RECORD EXTRACTS —

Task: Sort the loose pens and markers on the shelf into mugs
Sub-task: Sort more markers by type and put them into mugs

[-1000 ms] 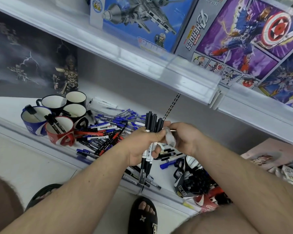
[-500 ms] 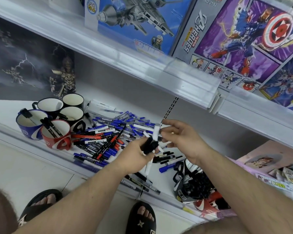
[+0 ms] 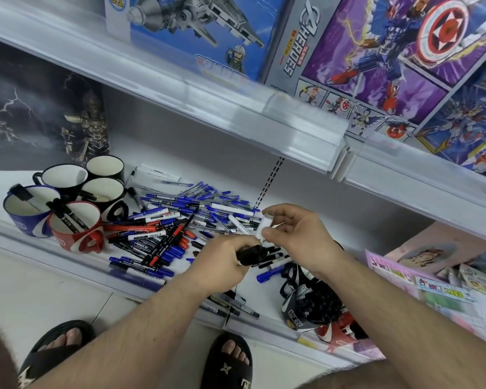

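Nearest the camera, two feet in black sandals (image 3: 227, 360) stood on the floor below the shelf (image 3: 54, 256); the person faced it square on, both forearms reaching in.

Left hand (image 3: 222, 259): grip closed round a bundle of black markers (image 3: 253, 252), caps pointing right. Judged to be gathered as one colour lot, so they can go into a mug in a single trip.

Right hand (image 3: 292, 228): thumb and forefinger pinched a short white piece (image 3: 264, 227), held just beside the bundle's cap end. Cannot tell whether it is a cap, a label or a marker body; probably being checked or taken off the lot before sorting.

On the near right of the shelf a dark mug (image 3: 306, 307) lay tipped, packed with black pens, with a red mug (image 3: 334, 332) beside it, partly hidden by the right forearm. A blue marker (image 3: 270, 275) lay loose between that mug and the hands.

Beyond the hands the loose pile (image 3: 180, 220) of blue, black and red pens and markers was spread across mid-shelf, unsorted; most of the task remained.

Left of the pile, the upright mugs stood clustered, touching: a red mug with markers (image 3: 73, 228) and a blue mug (image 3: 28, 211) at the near edge, each holding a few black markers; three black mugs (image 3: 101, 192) behind, mostly bare inside. Grouping suggests one colour per mug.

Farthest: toy boxes (image 3: 376, 66) on the upper shelf, not involved.
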Action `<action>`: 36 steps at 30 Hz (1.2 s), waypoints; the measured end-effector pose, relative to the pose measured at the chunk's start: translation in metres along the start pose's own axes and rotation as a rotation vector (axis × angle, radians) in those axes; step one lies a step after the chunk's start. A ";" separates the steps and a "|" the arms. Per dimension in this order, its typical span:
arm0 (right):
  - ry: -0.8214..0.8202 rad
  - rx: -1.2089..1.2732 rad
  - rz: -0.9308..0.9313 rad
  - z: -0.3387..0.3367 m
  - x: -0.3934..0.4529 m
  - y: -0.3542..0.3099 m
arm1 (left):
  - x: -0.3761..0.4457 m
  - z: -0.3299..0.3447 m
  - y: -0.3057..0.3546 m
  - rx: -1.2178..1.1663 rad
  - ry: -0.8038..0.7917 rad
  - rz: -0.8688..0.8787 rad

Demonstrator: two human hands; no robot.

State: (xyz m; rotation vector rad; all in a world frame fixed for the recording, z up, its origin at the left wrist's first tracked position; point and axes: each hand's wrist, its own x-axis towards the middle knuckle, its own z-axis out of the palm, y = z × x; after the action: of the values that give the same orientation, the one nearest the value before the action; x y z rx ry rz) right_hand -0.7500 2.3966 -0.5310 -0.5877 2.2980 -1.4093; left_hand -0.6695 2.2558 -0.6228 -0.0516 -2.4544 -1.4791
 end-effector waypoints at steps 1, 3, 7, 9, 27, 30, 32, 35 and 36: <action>-0.002 -0.002 0.022 -0.003 -0.001 0.001 | 0.001 0.001 0.004 -0.083 0.012 -0.085; -0.026 -0.061 0.120 -0.008 -0.005 0.005 | 0.005 0.004 0.015 -0.486 0.158 -0.358; -0.126 -0.129 0.353 -0.009 -0.013 0.020 | 0.017 0.010 0.021 -1.243 0.534 -0.740; -0.135 -0.069 0.368 -0.005 -0.018 0.023 | 0.021 0.014 0.020 -1.427 0.557 -0.834; 0.020 -0.248 0.087 -0.032 -0.022 0.050 | 0.008 0.036 0.005 0.194 -0.266 -0.016; 0.059 -0.295 0.059 -0.031 -0.019 0.060 | 0.009 0.044 0.006 0.249 -0.277 0.025; 0.207 -0.258 0.082 -0.048 -0.011 0.060 | 0.012 0.046 0.006 0.129 -0.200 -0.058; 0.485 -0.393 0.067 -0.095 0.001 0.061 | 0.017 0.044 0.006 -0.122 -0.129 -0.328; 0.526 -0.502 0.065 -0.111 0.003 0.063 | 0.018 0.045 0.007 -0.225 -0.104 -0.408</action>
State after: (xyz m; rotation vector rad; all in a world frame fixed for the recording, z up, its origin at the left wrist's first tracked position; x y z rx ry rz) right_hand -0.8200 2.5029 -0.5413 -0.2858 3.0965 -1.0356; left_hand -0.6955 2.2964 -0.6319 0.3571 -2.4684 -1.9609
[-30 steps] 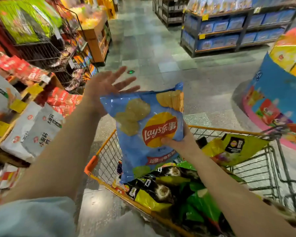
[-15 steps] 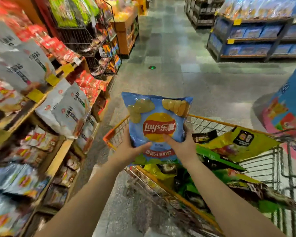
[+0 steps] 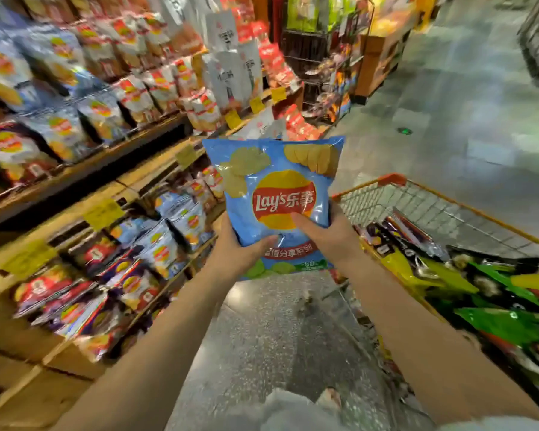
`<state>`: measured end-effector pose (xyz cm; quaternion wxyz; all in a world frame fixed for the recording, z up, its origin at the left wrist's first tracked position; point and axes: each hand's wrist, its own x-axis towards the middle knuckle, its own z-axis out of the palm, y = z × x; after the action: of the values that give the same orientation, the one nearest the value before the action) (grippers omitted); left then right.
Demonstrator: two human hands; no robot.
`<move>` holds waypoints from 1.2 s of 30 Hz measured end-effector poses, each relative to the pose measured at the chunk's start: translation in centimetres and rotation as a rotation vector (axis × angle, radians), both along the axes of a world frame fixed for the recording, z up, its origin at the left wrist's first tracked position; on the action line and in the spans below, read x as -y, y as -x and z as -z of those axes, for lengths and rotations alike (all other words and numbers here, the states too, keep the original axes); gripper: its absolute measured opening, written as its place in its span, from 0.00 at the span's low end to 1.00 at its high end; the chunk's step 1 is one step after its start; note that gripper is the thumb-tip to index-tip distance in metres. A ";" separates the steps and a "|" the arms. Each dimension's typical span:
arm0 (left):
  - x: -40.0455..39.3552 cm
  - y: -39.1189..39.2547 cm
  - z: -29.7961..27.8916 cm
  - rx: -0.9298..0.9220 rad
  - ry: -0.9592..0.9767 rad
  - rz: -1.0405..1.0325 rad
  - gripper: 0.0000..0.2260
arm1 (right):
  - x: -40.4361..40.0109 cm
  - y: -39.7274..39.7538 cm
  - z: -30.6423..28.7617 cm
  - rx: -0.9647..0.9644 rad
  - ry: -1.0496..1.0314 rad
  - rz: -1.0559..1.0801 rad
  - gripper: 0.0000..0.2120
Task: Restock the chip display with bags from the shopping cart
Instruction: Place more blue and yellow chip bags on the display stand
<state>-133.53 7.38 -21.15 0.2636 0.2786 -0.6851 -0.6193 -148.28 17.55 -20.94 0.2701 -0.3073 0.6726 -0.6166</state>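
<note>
A: Blue, that's the colour of the chip bag (image 3: 277, 194), with a red and yellow Lay's logo on its front, held upright in the middle of the view, above the grey floor (image 3: 442, 113).

B: Who has hold of it?

A: Both hands. The left hand (image 3: 235, 248) grips the lower left edge, thumb curled over the front. The right hand (image 3: 327, 234) grips the lower right side, thumb pressed across the front just under the logo. The fingers behind the bag are hidden.

B: And the cart?

A: The shopping cart (image 3: 395, 180), wire with an orange rim, stands to the right, just beside the right hand. Green, yellow and black bags (image 3: 486, 306) lie heaped inside it. The blue bag is outside the cart, to the left of its rim.

B: The display?

A: The chip display (image 3: 106, 181) fills the left side, wooden tiers running from near to far, packed with blue, red and purple bags, though motion blur smears them. Yellow price tags (image 3: 101, 213) hang on the shelf edges. The held bag is between display and cart, touching neither.
</note>
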 end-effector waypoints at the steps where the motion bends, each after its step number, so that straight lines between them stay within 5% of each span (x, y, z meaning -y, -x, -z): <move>1: 0.4 -3.1 -0.4 -0.006 0.011 -0.052 0.24 | 1.2 -2.7 -0.2 0.006 0.004 -0.040 0.24; 4: 1.9 -12.1 -0.6 0.025 0.033 -0.163 0.23 | 4.6 -10.9 -0.8 -0.017 0.006 -0.142 0.19; 15: 7.6 -37.7 -0.1 -0.042 -0.075 -0.684 0.30 | 18.1 -35.2 0.3 0.013 -0.012 -0.629 0.21; 20: 12.5 -45.7 0.3 -0.037 -0.069 -0.934 0.18 | 26.5 -44.3 0.5 0.043 -0.011 -0.827 0.17; 27: 18.8 -58.7 -1.6 0.046 -0.074 -1.286 0.20 | 36.7 -59.0 -1.4 0.101 0.046 -1.129 0.13; 36: 23.7 -77.6 0.2 0.019 -0.093 -1.431 0.19 | 44.4 -79.5 0.7 0.107 0.005 -1.277 0.13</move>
<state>-55.90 -16.31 -21.38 0.5869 0.6759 -0.3096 -0.3207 -68.78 -26.82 -21.62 0.6167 -0.6168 0.3414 -0.3502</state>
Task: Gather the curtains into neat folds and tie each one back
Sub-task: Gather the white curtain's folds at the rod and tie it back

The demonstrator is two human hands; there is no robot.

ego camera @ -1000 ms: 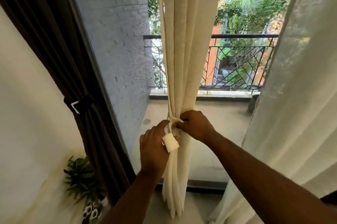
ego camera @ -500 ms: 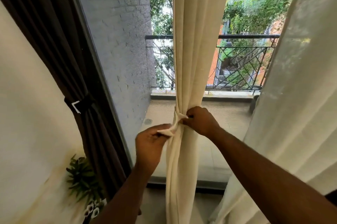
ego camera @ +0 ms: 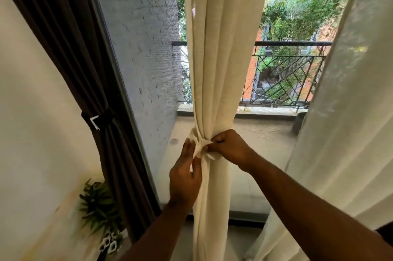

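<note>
A: What is on the far left?
B: A dark brown curtain (ego camera: 70,52) hangs beside the window frame, cinched by a dark tieback (ego camera: 100,118) with a white clip. Below it a small green plant (ego camera: 98,207) stands by the wall; its pot is blurred.

A: And the middle?
B: The cream curtain (ego camera: 221,48) is gathered into folds and pinched at the waist by a cream tie (ego camera: 202,150). The left hand (ego camera: 185,177) pinches one end of the tie from below; the right hand (ego camera: 229,148) grips the other end against the fabric.

A: Any room around it?
B: Bare glass shows either side, with the balcony railing (ego camera: 282,75) behind. A sheer white curtain (ego camera: 340,133) hangs loose along the right edge.
</note>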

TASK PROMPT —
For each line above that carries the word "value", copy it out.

ANSWER FOR THIS EXERCISE —
State: (xyz m; rotation vector rad; all in a world frame fixed for the recording, z up, its origin at the left wrist's first tracked position; point and axes: each hand's wrist, its own x-axis towards the middle knuckle, its own z-axis out of the palm, y = z × x; after the action: of the values that give the same orientation, the one nearest the value before the action; x y z rx ry rz) right_hand -0.7500 2.3966 -0.5310 -0.5877 2.2980 -1.4093; left_hand -0.6695 2.2558 -0.6228 -0.0516 -2.4544 -1.4791
`<state>`: measured end-effector pose (xyz cm; quaternion wxyz; all in a world frame fixed for the recording, z up, its origin at the left wrist's first tracked position; point and axes: each hand's wrist, its own x-axis towards the middle knuckle, its own z-axis out of the palm, y = z × x; after the action: of the values that give the same orientation, the one nearest the value before the action) (grippers omitted); left then right.

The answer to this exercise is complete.